10 h 30. Le traitement de thermoablation est terminé. Les trois modalités d’imagerie ont toutes joué leur rôle. «Il est indispensable d’avoir les trois afin de les visualiser en même temps sur un grand écran», assure Boris Guiu. Le couplage d’images provenant des trois modalités est aussi couramment utilisé. «Toutes les tumeurs ne sont pas visibles au scanner ou à l’échographie. L’injection d’un produit de contraste peut certes permettre de rendre visible une lésion au scanner pendant 10 secondes, mais le temps est alors insuffisant pour mettre l’aiguille en place près de la tumeur. On fusionne donc l’image scanner en temps réel avec une image en échographie. La même opération pourrait être faite avec une image IRM», explique le radiologue, qui estime que les possibilités de traitement sont «aujourd’hui infinies» avec l’association de ces modalités complémentaires. «On parvient à guider l’aiguille jusqu’à la tumeur, même si elle est mal placée, à la rendre visible même quand elle est invisible, à s’affranchir des mouvements respiratoires, tout en ayant la possibilité de boucher les vaisseaux sanguins qui gênent le temps de la procédure. La salle multimodale a vraiment vocation à se développer», s’enthousiasme-t-il.
La thermoablation consiste à introduire une aiguille au centre de la tumeur, pour chauffer et détruire cette dernière.
Les manipulateurs en étroite collaboration
Dans ce service, les manipulatrices travaillent en étroite collaboration avec les radiologues, les médecins anesthésistes et l’infirmière anesthésiste. Elles gèrent les images, assistent le radiologue interventionnel, et font respecter les règles de radioprotection et d’hygiène. «C’est un vrai travail d’équipe, apprécient Jasmine et Sophie.
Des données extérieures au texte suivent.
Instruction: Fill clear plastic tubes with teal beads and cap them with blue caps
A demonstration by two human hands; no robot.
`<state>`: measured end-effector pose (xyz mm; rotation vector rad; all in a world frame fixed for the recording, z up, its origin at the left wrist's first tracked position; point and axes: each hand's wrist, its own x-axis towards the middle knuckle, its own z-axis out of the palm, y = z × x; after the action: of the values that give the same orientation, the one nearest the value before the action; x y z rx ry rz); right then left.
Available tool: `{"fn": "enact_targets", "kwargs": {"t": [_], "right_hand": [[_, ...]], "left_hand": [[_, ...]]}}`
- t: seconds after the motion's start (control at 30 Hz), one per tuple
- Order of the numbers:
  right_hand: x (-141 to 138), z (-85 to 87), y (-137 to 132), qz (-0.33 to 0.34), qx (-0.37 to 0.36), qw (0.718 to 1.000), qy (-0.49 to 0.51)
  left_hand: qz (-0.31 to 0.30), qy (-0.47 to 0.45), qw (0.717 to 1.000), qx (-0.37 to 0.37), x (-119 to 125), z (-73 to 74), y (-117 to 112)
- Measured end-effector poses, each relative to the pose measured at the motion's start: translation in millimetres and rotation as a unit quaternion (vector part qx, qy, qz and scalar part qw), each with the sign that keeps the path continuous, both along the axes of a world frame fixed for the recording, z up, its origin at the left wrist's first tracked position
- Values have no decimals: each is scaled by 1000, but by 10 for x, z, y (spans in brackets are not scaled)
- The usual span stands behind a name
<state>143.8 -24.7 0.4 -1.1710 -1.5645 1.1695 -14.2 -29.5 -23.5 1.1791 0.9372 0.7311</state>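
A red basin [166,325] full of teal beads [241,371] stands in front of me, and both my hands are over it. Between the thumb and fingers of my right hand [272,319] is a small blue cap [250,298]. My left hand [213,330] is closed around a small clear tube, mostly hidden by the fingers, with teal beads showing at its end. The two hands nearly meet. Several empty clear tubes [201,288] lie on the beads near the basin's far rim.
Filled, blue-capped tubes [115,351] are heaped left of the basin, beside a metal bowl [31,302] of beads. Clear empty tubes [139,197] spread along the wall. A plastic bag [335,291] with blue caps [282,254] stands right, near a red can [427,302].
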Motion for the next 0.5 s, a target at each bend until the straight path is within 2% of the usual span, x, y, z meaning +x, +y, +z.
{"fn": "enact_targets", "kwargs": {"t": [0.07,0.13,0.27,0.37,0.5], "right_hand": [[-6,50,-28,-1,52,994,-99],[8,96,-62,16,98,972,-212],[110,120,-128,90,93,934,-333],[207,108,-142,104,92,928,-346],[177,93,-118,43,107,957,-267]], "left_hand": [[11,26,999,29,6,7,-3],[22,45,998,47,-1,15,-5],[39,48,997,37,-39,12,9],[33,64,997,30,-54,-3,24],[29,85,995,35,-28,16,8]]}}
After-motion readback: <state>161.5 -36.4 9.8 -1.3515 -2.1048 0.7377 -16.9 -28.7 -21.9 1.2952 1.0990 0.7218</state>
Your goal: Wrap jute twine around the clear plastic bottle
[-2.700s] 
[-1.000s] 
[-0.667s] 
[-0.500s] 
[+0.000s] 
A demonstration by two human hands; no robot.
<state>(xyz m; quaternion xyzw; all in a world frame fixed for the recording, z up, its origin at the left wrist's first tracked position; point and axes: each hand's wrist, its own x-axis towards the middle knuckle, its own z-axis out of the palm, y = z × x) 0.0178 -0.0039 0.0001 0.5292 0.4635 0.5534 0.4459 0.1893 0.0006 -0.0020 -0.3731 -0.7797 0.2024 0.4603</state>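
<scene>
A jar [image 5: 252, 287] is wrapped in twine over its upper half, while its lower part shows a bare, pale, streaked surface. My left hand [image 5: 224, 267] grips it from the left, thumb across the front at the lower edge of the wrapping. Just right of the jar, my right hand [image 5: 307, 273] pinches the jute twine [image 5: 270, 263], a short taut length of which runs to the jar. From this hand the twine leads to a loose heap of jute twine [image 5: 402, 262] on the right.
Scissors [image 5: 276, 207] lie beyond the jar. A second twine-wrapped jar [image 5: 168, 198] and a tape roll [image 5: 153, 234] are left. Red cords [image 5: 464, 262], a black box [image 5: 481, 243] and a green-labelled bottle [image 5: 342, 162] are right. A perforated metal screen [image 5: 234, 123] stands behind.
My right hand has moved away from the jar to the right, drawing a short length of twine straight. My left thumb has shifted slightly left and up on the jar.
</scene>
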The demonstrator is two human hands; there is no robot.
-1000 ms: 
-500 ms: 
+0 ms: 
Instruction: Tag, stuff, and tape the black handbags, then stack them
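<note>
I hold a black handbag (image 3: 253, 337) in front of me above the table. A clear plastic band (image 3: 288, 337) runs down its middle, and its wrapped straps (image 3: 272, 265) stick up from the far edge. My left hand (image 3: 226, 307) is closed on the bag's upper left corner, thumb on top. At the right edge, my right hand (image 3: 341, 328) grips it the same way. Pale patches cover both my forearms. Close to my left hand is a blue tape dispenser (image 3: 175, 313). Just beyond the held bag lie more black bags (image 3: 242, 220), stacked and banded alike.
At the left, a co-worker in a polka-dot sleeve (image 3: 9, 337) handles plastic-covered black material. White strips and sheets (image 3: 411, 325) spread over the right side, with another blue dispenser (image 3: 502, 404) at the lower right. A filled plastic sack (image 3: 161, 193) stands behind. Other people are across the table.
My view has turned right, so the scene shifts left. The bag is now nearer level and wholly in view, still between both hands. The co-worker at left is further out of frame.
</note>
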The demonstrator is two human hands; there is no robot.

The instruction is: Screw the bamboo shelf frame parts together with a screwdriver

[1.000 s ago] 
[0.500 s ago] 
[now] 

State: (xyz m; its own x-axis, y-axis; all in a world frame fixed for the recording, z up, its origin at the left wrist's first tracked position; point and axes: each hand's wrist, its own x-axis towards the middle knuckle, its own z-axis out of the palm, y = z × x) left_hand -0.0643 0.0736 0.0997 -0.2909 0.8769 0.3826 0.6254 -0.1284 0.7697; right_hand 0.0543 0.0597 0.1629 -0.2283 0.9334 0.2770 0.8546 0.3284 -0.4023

Il y a un échange entre toutes les spécialités… C’est aussi épanouissant pour nous car il y a toutes les modalités, et c’est une des seules salles en France qui réalise ce genre de traitement avec les trois modalités. C’est enrichissant.»
14 heures. La salle hybride a quitté son allure de vaisseau amiral pour reprendre celle d’une simple salle de scanner. L’après-midi sera réservé au seul diagnostic des patients.
Les manipulatrices travaillent en étroite collaboration avec les radiologues, les médecins anesthésistes et l'infirmière anesthésiste.